The Reserve Bank of India (RBI) ban on banks issuing letters of undertaking (LoUs) and letters of comfort has come not a day too soon. That should put an end to any new violations of the kind that have jolted the entire banking system and raised new questions about the quality of supervision and governance. While the Punjab National Bank case is being investigated (and this will hopefully help the government trace the funds taken by Nirav Modi or his associates), there can be no comfort until all the LoUs issued by all the banks over the last decade are reported and analysed. The nation can afford nothing less than a full-fledged and transparent account of the letters so issued, the liabilities they raised, the liabilities still outstanding, and those which stand extinguished, and how.
This is, in short, a fit case for a forensic audit across banks. Many banks have already begun such a process and those that have not should be compelled to do so without any further delay; if necessary, by a regulatory order.

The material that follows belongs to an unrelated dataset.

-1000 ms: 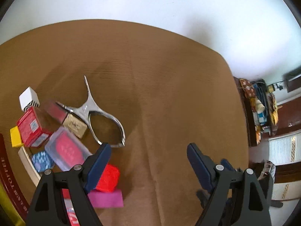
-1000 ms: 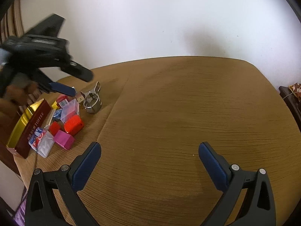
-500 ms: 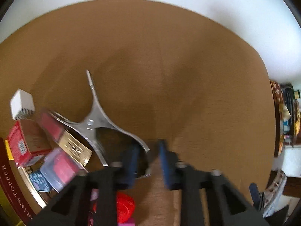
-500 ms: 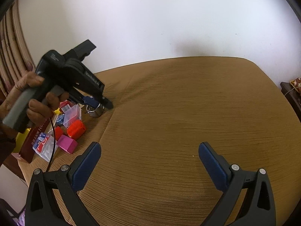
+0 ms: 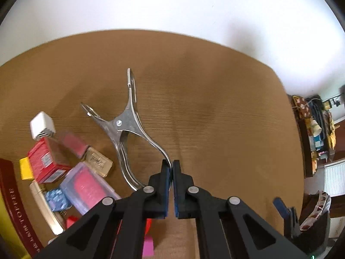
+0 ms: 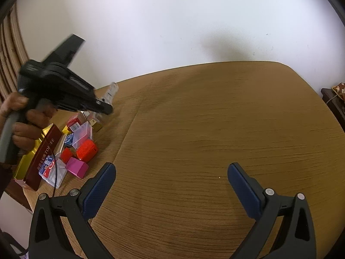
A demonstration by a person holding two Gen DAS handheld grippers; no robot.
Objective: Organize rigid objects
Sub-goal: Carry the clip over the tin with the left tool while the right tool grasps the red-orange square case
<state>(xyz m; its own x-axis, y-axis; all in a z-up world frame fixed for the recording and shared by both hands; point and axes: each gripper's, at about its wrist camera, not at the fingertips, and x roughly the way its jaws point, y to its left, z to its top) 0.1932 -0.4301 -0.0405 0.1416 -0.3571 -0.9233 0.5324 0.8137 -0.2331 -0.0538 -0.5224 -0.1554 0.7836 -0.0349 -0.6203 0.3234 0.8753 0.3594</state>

But the audits are by no means an easy task given the complex nature of the transactions, compounded further by reports of deep-rooted connivance between multiple parties at various levels to defeat the checks and balances in the system. Most forensic auditors are currently busy in:
i) LoU reconciliations: examining and reconciling data for the last 7-10 years relating to LoUs issued, settled, and outstanding,
ii) Data analysis: performing the appropriate LoU and fund movement data analysis,
iii) Evaluation of the control environment: by making inquiries among bank staff, customers and their employees, and,
iv) Documentary checks: verifying all relevant documentary evidence in a conventional manner.
All these steps are excellent and much needed, but may not be enough to get a comprehensive evaluation and quantify the magnitude of the fraud, the modus operandi, and existence of other related frauds. The obvious “papers-amounts-people” checks must therefore be conducted alongside a macro-cum-micro analysis to ferret out the full nature of what has been going on under the guise of LoUs.

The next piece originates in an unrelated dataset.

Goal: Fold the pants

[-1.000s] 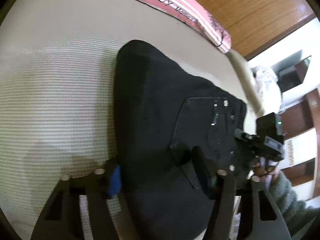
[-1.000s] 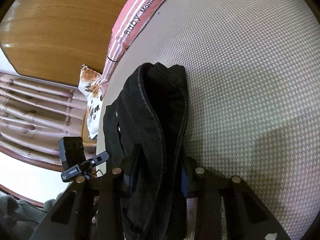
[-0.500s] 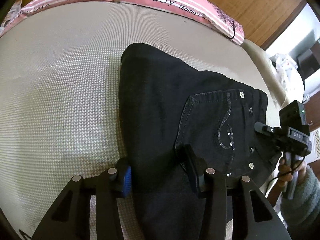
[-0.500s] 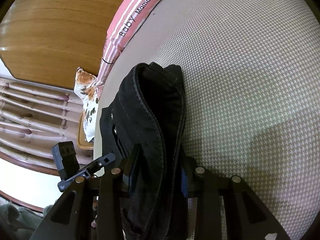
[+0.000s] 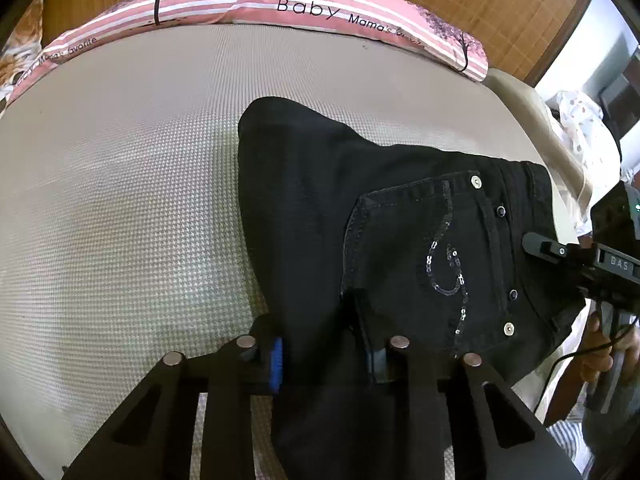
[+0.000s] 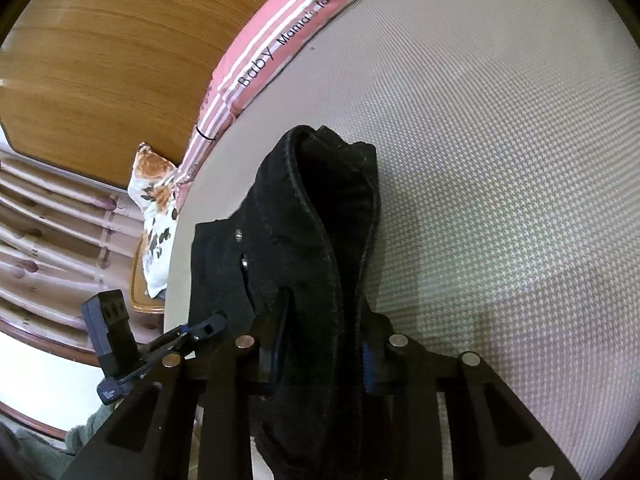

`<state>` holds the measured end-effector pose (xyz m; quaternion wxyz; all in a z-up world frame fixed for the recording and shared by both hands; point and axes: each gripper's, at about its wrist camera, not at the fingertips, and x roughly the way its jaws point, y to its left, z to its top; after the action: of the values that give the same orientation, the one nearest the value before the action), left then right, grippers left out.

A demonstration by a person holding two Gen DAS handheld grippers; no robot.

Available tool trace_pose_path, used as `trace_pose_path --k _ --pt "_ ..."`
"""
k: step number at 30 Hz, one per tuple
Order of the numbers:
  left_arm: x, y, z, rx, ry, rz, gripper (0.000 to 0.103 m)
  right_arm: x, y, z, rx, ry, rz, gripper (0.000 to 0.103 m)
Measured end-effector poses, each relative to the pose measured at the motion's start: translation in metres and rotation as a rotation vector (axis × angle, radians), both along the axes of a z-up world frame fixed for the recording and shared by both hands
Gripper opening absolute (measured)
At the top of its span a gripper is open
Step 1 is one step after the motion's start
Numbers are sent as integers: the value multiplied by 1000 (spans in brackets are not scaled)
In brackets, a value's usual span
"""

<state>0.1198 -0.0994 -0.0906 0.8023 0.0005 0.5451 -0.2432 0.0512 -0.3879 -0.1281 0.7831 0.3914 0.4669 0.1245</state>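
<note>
Black jeans (image 5: 320,184) lie folded on a beige mattress (image 5: 120,200), back pocket with a sequin swirl (image 5: 444,264) facing up. My left gripper (image 5: 324,354) has its jaws closing, with a bunched fold of the jeans filling the gap between the pads. In the right wrist view the waistband end of the jeans (image 6: 320,208) stands up in a hump, and my right gripper (image 6: 320,354) is shut on it. The right gripper's body (image 5: 592,256) shows at the jeans' right edge, held by a hand (image 5: 600,356). The left gripper's body (image 6: 120,344) shows at the lower left.
A pink striped pillow (image 5: 280,4) lies along the far edge of the mattress, against a wooden headboard (image 6: 100,40). A floral cushion (image 6: 156,208) sits beyond the mattress corner. The mattress edge (image 5: 532,120) drops off at the right.
The left gripper's jaws have drawn in onto the jeans fold, and its view tilted up to show more pillow. The right gripper rose a little with the waistband.
</note>
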Motion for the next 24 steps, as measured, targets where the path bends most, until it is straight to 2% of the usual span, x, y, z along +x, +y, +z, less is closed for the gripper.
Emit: trace_pose_path --k 9,15,24 --pt "-6 9 12 -39 -1 11 19 -1 15 20 -18 -16 -23 24" --pt "-13 22 20 -57 3 21 18 -1 30 24 -14 -13 -6 23" --pt "-17 49 35 -58 -40 64 18 9 55 28 -6 -21 50 23"
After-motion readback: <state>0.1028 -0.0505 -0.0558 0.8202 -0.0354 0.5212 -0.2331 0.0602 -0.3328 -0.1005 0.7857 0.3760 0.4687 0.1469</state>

As an example, the macro approach should include a deeper check in all cases where the relevant staff has not been transferred out for over three years. Any particular employee or groups of employees who have been too long in the LoU or credit appraisal function without rotation should merit investigation. During this period, if any consultant, third party or contractual staff has been included regularly, the rights and privileges given to them must be checked and investigated.
All banks are supposed to report instances of attempted fraud to the RBI. This data for the last 10 years relating to all attempted frauds must be studied, especially cases concerning LoUs, guarantees and letters of credit (LCs).
This is a very effective method of understanding the mindset of fraudsters and exposing other unknown methods of fraud adopted. It would be useful for the RBI itself to pursue further investigations because that may reveal organized crime on a larger level.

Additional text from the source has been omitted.